* [Task prompt] Copy the listing that follows exactly. Its pictures do not belong in the copy.

* [Data section]
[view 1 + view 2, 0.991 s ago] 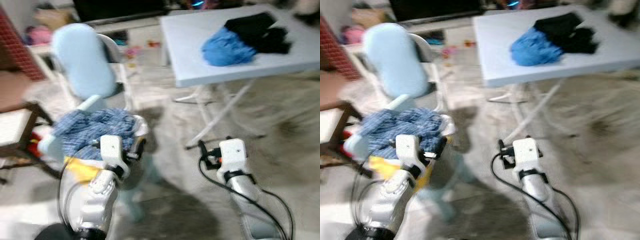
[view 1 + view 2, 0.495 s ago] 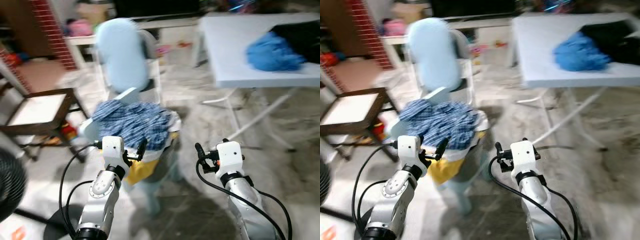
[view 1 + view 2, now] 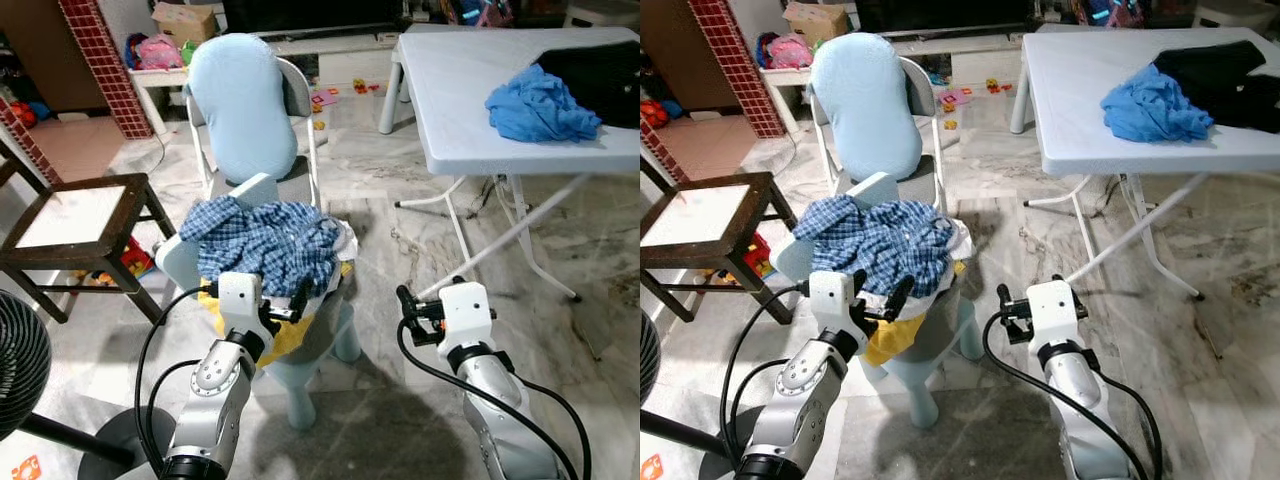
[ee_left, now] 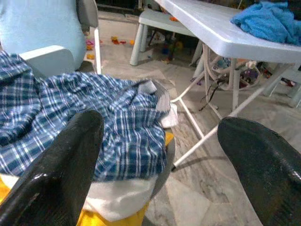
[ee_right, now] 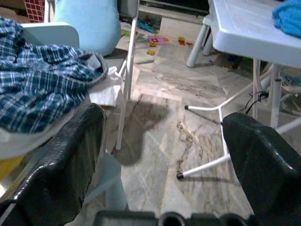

* [Answer below]
[view 1 + view 2, 0.991 s ago] 
[view 1 + view 2, 0.495 s ago] 
[view 1 + view 2, now] 
[ee_left, now] 
[ee_right, now] 

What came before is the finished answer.